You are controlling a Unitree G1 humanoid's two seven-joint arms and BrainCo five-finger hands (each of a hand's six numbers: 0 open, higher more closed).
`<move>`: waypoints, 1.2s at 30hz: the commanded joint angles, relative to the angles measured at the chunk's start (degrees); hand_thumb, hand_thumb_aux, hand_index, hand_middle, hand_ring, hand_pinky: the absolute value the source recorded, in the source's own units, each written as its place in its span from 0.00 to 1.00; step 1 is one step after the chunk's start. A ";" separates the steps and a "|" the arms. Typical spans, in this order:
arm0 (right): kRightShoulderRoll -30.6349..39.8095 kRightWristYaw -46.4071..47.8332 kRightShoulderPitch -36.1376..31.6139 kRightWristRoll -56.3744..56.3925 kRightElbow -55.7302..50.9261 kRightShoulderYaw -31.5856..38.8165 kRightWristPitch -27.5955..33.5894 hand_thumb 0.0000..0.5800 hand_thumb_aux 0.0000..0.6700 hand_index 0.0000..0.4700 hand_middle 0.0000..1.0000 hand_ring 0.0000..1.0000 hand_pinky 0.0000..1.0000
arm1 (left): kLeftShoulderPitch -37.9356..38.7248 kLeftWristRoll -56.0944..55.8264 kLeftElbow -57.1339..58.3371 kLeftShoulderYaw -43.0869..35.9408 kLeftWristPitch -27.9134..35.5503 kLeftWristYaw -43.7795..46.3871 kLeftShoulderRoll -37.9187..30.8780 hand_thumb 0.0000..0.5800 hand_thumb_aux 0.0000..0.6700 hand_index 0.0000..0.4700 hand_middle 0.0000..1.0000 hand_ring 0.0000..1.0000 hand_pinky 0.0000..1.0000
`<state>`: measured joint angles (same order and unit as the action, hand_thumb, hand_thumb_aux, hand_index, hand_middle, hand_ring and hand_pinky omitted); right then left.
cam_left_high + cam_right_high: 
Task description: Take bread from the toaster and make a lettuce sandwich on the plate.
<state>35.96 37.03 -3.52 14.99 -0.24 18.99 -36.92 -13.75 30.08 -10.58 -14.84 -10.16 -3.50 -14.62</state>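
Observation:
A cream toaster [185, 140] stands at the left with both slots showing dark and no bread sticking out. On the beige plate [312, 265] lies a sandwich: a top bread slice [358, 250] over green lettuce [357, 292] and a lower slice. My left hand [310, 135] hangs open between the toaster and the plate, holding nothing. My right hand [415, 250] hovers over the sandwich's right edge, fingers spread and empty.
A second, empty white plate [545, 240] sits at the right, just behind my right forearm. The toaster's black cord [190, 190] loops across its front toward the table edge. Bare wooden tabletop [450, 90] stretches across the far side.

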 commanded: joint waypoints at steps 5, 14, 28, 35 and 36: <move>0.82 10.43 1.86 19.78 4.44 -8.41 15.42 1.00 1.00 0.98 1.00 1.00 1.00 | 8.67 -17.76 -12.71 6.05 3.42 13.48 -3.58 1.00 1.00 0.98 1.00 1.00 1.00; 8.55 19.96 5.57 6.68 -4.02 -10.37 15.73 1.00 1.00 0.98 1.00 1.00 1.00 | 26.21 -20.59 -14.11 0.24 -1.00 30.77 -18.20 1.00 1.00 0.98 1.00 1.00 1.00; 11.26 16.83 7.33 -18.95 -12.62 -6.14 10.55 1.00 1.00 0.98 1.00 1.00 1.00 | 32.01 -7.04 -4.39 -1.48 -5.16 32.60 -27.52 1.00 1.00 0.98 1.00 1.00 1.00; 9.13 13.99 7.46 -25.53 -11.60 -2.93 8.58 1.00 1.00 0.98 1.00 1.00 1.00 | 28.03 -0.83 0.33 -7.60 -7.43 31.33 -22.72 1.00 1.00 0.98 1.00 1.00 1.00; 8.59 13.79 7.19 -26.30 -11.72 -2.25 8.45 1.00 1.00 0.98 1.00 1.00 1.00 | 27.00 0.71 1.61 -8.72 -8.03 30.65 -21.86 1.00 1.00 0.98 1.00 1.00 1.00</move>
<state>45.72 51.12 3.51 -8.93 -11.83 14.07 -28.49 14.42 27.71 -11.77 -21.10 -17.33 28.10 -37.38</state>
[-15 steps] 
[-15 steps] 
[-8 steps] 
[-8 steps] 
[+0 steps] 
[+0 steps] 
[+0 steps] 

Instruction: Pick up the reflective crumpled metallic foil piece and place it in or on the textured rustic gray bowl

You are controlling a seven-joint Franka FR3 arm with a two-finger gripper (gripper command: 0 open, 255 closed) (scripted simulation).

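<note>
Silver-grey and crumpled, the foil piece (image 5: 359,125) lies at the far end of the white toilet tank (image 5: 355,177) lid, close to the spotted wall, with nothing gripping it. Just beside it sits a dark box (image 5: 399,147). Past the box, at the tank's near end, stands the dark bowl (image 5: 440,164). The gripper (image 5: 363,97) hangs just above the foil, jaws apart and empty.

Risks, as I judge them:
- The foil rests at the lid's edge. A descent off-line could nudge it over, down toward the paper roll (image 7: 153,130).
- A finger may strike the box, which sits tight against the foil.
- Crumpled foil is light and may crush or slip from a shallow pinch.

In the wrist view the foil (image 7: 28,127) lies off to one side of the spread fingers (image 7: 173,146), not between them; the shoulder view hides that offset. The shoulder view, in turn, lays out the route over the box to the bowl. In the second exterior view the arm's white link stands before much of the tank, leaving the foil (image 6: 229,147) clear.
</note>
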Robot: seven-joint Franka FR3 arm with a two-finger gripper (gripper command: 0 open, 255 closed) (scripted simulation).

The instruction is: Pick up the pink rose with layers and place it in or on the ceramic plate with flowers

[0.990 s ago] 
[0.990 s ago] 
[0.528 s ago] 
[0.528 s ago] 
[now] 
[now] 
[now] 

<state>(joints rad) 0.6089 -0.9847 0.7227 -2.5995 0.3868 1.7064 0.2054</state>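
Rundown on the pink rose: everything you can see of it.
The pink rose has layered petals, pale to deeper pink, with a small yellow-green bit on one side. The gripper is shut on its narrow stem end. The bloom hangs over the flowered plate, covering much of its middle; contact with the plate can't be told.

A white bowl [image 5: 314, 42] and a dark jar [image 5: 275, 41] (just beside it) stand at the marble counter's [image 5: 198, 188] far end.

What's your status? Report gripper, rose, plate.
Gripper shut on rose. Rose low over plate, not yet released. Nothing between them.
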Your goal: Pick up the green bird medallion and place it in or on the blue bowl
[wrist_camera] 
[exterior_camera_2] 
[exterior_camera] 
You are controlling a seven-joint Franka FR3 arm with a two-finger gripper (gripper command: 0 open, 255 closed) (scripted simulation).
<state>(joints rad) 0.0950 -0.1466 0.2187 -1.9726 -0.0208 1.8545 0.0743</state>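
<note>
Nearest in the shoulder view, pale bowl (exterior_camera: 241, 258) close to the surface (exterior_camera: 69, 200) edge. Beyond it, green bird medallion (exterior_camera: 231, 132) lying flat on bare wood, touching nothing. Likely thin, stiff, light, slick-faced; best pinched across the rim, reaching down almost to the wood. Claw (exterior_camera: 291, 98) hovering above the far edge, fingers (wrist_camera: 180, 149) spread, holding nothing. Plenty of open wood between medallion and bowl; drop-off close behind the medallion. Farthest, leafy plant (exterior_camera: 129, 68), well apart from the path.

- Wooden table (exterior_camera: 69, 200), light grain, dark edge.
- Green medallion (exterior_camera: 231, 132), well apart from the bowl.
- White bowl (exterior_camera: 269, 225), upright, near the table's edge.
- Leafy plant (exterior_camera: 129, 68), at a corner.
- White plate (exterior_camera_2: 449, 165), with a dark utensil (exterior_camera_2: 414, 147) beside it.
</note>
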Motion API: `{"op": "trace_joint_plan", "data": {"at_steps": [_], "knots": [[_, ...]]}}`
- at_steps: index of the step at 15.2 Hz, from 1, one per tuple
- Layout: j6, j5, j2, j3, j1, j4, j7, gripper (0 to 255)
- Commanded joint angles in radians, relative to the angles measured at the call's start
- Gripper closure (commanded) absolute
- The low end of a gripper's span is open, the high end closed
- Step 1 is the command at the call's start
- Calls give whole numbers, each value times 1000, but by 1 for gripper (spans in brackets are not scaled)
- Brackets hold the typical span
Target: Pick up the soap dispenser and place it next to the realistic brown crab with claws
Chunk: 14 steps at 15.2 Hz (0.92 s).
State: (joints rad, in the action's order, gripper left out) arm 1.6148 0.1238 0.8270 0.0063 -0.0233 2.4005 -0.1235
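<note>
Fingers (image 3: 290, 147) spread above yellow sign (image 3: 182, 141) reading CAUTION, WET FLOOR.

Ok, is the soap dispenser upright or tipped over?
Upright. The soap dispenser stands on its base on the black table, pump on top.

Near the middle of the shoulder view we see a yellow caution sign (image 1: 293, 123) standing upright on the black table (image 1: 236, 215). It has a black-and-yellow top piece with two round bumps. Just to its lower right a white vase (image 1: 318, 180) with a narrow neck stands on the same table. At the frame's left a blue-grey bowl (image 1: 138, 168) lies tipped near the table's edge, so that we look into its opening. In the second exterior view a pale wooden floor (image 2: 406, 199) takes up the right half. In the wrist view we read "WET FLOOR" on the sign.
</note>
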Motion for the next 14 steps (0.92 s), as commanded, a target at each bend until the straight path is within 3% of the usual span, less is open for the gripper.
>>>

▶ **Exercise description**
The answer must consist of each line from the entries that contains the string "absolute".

▶ **Solution for this problem**
`<move>`: waypoints, 1.2s at 30hz: the commanded joint angles, relative to the angles measured at the chunk's start (degrees); hand_thumb, hand_thumb_aux, hand_index, hand_middle, hand_ring, hand_pinky: the absolute value the source recorded, in the source's own units, each written as its place in its span from 0.00 to 1.00; step 1 is one step after the chunk's start. A ";" separates the steps and a "|" the arms. Typical spans, in this order:
- Gripper closure (commanded) absolute

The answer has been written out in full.